## Directions:
Return the listing word for word, as given.
────────────────
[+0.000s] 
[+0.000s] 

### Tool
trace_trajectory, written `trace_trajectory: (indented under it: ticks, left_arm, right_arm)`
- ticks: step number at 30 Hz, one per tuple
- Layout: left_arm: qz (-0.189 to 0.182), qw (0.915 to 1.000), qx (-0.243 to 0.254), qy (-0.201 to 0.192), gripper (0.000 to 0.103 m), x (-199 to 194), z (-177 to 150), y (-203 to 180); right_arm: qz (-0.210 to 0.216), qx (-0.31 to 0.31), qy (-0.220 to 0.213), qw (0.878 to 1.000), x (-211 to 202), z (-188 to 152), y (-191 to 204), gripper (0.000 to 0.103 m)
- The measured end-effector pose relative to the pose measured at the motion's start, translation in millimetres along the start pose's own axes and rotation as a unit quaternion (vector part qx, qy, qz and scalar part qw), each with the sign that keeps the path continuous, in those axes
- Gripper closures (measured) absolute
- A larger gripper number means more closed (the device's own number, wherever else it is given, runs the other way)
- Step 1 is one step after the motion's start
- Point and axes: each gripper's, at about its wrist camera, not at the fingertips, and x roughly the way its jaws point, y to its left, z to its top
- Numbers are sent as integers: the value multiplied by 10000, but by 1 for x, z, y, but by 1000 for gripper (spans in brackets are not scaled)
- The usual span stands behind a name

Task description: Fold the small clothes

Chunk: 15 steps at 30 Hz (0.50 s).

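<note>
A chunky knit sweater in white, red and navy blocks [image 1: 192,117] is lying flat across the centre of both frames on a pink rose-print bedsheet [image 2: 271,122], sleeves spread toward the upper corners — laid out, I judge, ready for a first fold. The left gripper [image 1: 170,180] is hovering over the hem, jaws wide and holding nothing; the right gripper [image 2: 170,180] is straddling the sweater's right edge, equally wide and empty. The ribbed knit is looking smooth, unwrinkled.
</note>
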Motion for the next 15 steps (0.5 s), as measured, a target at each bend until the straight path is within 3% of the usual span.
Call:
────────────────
## Your solution:
[+0.000s] 
[+0.000s] 

### Tool
trace_trajectory, written `trace_trajectory: (indented under it: ticks, left_arm, right_arm)`
- ticks: step number at 30 Hz, one per tuple
- Layout: left_arm: qz (-0.189 to 0.182), qw (0.915 to 1.000), qx (-0.243 to 0.254), qy (-0.201 to 0.192), gripper (0.000 to 0.103 m), x (-199 to 194), z (-177 to 150), y (-203 to 180); right_arm: qz (-0.210 to 0.216), qx (-0.31 to 0.31), qy (-0.220 to 0.213), qw (0.878 to 1.000), x (-211 to 202), z (-188 to 152), y (-191 to 204), gripper (0.000 to 0.103 m)
- The measured end-effector pose relative to the pose measured at the motion's start, translation in millimetres along the start pose's own axes and rotation as a unit quaternion (vector part qx, qy, qz and scalar part qw), each with the sign that keeps the path continuous, in those axes
- Gripper closures (measured) absolute
- A larger gripper number means more closed (the device's own number, wherever else it is given, runs the other way)
- Step 1 is one step after the motion's start
- Point and axes: each gripper's, at about its wrist camera, not at the fingertips, and x roughly the way its jaws point, y to its left, z to its top
- Numbers are sent as integers: the value multiplied by 10000, but by 1 for x, z, y, but by 1000 for gripper (spans in brackets are not scaled)
- The usual span stands behind a name

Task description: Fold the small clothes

Chunk: 15 steps at 30 Hz (0.50 s).

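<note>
A chunky knit sweater in white, red and navy blocks [image 1: 192,117] is lying flat across the centre of both frames on a pink rose-print bedsheet [image 2: 271,122], sleeves spread toward the upper corners — laid out, I judge, ready for a first fold. The left gripper [image 1: 170,180] is hovering over the hem, jaws wide and holding nothing; the right gripper [image 2: 170,180] is straddling the sweater's right edge, equally wide and empty. The ribbed knit is looking smooth, unwrinkled.
</note>
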Motion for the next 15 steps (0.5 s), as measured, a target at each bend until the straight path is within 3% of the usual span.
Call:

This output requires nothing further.